Fields was also convicted of the kidnapping, robbery and rape of Gwendolyn Elaine Barnett, Cynthia Marie Smith and Colleen Coats, and in the robbery of Clarence Gissendander, according to the corrections department.

He had been out on parole for a manslaughter conviction for two weeks when the crimes occurred.

Since 1978, when California reinstated capital punishment, 71 condemned inmates have died from natural causes, according to the corrections agency. There are 750 offenders on California’s death row.

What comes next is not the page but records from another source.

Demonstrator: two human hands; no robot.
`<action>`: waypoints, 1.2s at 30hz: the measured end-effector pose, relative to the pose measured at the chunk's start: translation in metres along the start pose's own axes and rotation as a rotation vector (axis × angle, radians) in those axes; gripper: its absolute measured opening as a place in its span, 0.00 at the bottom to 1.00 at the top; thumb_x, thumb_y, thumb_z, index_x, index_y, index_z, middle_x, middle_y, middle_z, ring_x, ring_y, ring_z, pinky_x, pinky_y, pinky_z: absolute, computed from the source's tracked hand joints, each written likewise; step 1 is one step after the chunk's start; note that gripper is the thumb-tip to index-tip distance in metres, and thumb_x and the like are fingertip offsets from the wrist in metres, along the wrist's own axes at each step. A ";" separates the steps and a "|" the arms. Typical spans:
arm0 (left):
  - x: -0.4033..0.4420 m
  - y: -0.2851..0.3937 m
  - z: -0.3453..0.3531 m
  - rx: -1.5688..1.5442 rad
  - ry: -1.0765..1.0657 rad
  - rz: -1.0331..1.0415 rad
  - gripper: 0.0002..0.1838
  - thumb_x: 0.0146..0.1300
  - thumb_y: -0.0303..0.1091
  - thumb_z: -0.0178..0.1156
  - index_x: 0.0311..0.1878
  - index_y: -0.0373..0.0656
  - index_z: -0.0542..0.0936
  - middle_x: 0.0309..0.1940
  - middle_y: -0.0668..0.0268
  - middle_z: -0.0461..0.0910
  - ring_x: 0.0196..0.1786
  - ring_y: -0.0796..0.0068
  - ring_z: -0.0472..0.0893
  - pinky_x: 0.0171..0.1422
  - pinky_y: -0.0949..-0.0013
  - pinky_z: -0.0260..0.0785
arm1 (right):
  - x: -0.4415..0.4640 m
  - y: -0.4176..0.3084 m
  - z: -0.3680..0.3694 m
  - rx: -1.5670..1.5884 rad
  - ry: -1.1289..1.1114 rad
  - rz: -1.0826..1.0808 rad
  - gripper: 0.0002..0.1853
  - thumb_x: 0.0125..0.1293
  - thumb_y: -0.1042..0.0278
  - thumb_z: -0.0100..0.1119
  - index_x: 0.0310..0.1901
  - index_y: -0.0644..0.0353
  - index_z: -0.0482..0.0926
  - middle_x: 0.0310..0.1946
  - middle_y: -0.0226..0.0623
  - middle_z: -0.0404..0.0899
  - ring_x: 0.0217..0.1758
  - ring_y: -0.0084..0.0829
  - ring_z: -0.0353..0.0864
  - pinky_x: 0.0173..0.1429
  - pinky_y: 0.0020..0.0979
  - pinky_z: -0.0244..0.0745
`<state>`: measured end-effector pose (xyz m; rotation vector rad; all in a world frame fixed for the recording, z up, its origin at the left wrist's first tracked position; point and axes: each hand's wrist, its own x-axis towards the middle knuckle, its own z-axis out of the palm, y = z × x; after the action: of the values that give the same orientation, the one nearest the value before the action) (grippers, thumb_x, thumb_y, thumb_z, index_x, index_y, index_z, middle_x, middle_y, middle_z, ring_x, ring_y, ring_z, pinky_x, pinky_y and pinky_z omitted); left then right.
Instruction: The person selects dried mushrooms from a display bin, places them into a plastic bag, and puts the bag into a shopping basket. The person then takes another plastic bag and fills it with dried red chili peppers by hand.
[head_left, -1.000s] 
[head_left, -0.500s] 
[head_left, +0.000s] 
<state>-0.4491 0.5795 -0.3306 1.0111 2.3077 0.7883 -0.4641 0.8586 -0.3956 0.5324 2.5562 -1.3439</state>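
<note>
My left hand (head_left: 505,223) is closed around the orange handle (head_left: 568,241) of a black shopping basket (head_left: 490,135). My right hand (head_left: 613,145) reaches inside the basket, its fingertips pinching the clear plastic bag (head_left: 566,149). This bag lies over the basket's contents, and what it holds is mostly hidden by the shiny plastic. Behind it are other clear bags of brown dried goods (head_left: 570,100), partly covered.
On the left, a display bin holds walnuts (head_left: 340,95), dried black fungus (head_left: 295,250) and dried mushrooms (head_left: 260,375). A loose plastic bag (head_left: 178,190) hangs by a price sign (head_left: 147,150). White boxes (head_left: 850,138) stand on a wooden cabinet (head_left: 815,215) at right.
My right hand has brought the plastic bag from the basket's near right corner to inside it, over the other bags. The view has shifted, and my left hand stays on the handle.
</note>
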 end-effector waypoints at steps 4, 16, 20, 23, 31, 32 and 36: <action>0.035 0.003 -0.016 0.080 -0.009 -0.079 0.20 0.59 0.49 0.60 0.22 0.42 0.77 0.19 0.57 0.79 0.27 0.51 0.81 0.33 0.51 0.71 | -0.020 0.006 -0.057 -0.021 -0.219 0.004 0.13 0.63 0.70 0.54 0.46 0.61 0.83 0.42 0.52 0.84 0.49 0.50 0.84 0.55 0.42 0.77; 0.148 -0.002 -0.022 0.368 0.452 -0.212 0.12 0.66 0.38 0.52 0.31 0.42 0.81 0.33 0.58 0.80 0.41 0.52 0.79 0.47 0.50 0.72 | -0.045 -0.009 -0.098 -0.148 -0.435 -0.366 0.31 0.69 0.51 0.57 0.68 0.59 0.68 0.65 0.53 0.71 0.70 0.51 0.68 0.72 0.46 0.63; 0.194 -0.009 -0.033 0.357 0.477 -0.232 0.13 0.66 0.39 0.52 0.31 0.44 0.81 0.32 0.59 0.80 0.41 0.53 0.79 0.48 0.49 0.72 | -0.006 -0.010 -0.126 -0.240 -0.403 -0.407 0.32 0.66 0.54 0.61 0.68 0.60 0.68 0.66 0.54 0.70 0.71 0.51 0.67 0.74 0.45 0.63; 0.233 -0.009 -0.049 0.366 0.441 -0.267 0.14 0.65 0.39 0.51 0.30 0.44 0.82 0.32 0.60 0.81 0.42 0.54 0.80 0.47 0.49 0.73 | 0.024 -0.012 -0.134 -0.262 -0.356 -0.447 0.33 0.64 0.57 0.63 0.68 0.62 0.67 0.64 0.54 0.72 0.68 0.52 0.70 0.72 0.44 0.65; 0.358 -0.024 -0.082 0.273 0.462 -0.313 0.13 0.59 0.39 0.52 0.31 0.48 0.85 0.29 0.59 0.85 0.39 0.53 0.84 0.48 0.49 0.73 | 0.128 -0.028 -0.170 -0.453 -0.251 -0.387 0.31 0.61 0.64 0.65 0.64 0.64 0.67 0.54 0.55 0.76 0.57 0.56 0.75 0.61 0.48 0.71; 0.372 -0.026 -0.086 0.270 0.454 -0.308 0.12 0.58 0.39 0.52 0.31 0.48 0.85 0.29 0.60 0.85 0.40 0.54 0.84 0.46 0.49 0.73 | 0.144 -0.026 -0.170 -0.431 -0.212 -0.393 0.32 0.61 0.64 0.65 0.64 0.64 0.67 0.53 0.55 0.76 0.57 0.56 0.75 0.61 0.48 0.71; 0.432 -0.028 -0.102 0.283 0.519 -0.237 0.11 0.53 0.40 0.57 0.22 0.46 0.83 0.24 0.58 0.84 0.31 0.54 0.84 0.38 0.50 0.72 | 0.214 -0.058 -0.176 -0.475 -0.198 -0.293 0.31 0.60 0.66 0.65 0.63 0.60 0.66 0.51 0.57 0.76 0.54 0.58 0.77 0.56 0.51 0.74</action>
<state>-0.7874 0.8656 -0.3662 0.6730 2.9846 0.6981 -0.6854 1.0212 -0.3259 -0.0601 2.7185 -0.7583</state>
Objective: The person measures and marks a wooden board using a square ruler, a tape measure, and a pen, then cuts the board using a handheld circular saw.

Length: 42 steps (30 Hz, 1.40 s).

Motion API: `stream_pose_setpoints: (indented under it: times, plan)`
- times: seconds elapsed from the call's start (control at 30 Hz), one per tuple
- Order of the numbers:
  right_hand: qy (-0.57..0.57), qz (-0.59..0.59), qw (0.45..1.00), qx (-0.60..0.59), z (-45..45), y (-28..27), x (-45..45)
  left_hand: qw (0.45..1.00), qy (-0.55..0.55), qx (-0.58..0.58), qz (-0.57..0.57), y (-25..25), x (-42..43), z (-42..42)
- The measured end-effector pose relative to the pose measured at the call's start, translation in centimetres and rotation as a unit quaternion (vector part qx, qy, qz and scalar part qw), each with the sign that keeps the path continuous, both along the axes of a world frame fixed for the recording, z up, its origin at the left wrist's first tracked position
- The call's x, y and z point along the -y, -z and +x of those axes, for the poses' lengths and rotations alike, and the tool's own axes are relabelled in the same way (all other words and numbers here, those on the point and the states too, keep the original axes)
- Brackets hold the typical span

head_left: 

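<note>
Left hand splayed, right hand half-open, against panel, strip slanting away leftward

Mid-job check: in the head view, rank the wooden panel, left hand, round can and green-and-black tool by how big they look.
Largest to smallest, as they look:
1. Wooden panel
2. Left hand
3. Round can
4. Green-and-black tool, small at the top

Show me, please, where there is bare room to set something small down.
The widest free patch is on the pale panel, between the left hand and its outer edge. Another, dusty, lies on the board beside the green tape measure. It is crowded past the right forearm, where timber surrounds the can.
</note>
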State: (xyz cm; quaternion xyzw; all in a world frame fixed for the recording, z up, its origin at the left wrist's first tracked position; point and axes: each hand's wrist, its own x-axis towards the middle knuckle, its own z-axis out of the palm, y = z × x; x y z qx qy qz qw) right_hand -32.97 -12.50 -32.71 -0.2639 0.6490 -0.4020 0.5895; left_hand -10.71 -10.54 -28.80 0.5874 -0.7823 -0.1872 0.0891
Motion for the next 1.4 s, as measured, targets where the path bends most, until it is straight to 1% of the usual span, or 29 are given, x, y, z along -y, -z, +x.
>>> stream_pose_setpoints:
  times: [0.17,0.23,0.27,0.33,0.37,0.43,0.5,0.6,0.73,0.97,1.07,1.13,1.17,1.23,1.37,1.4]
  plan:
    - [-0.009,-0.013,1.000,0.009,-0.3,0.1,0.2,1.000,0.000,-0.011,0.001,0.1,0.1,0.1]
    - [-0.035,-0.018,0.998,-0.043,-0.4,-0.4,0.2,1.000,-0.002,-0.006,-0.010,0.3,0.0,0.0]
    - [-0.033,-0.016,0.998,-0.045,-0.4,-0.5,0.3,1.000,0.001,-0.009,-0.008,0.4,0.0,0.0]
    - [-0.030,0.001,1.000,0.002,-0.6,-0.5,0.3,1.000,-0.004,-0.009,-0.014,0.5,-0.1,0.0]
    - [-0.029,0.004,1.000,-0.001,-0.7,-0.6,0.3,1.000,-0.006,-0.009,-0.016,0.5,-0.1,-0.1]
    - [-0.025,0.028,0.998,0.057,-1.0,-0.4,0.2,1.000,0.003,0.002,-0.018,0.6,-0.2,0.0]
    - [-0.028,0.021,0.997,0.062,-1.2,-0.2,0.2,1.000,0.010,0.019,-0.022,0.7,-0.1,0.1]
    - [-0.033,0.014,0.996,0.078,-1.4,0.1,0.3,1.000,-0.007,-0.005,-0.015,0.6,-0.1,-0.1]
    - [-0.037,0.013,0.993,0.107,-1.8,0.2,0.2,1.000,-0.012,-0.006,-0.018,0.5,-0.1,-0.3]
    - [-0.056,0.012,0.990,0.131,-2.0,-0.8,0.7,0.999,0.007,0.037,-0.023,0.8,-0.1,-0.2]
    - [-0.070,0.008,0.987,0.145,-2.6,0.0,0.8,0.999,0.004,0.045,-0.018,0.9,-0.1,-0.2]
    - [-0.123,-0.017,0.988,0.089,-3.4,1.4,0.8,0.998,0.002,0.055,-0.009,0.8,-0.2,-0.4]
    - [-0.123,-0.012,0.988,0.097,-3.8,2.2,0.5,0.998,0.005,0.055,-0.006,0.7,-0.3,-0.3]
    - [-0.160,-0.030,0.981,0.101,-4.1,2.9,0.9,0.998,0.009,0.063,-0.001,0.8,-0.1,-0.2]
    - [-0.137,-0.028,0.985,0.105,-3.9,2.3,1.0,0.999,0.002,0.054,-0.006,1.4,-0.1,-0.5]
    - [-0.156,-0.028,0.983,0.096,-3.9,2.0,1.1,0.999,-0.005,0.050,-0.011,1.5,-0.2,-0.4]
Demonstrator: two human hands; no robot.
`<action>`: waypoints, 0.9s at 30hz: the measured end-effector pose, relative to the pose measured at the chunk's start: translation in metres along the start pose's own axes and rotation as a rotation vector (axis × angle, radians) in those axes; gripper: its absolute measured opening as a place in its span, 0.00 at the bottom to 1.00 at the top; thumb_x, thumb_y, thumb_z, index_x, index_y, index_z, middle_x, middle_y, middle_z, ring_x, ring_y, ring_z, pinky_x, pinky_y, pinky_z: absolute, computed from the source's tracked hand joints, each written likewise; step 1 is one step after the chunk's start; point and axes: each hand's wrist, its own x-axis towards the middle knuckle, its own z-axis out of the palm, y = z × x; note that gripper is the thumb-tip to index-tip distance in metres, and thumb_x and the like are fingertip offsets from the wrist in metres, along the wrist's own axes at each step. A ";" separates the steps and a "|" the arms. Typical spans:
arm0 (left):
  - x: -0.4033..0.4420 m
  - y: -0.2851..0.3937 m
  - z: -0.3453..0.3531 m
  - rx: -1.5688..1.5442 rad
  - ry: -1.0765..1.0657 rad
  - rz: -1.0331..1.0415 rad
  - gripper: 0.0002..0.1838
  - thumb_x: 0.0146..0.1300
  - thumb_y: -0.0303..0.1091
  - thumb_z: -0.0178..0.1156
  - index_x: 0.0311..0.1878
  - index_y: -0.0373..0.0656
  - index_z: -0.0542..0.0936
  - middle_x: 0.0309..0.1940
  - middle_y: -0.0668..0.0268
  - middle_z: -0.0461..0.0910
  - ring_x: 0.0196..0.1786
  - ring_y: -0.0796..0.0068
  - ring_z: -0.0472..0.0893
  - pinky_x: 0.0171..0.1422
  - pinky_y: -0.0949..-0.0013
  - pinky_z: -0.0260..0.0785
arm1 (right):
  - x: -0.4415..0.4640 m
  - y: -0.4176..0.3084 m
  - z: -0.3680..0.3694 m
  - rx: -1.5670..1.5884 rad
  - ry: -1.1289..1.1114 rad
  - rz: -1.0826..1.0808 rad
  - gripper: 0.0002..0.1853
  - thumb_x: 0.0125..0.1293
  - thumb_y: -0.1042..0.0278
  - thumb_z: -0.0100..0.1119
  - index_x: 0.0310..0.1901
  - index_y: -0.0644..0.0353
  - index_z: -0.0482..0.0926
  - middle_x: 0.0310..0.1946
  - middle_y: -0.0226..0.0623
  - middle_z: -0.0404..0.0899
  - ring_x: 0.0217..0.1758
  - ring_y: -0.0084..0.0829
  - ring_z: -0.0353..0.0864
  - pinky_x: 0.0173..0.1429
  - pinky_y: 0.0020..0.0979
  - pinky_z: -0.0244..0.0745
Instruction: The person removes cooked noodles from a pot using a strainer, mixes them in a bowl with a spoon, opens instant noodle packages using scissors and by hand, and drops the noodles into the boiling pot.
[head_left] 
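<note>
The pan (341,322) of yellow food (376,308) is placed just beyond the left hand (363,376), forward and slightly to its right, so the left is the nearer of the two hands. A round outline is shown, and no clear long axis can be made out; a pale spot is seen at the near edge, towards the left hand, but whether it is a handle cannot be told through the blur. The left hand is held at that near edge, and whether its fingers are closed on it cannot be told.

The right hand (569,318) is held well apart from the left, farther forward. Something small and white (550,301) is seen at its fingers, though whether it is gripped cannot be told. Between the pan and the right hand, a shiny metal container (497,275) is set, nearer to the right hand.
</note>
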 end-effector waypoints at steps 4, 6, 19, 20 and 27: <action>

Source: Los Angeles Times, Ben Poston, February 28, 2017


California killer Stevie Lamar Fields dies on death row


Condemned killer Stevie Lamar Fields, 60, was pronounced dead Tuesday on San Quentin State Prison's death row, the California Department of Corrections reported.

The cause of death is unknown, and an autopsy will be conducted, the agency's press release said. Fields was found unresponsive in his cell at 5:38 a.m. Tuesday. He did not have a cellmate.

In 1984, Fields had come within 42 hours of execution before the state Supreme Court approved a stay.

Fields had been on death row since 1979, convicted of the kidnapping, rape and killing the previous year of Rosemary Cobb, a 26-year-old student librarian at the University of Southern California.

He also was convicted of 12 other felonies, including 2 rapes and 3 kidnappings that occurred in an 8-day period after the murder.

The Los Angeles spree took place 2 weeks after he was paroled from a manslaughter sentence.

The California Supreme Court affirmed his conviction and death sentence in December 1983. A year later, less than 2 days before his scheduled execution, he received a stay to give his lawyers a chance to work on new arguments in the case.

His lawyers filed several appeals in the following decades in attempts to overturn his death penalty. Among the claims were:

-- Failure of his lawyer to investigate potential evidence concerning psychological damage caused by Fields' cruel childhood.

-- Bias by a juror whose wife had been a crime victim.

-- Improper injection of religion into the proceedings by a juror who cited biblical quotations during the penalty phase.

In the last action on his case, the U.S. Supreme Court in 2008 let stand without comment a federal appeals court's reinstating of Fields' death penalty.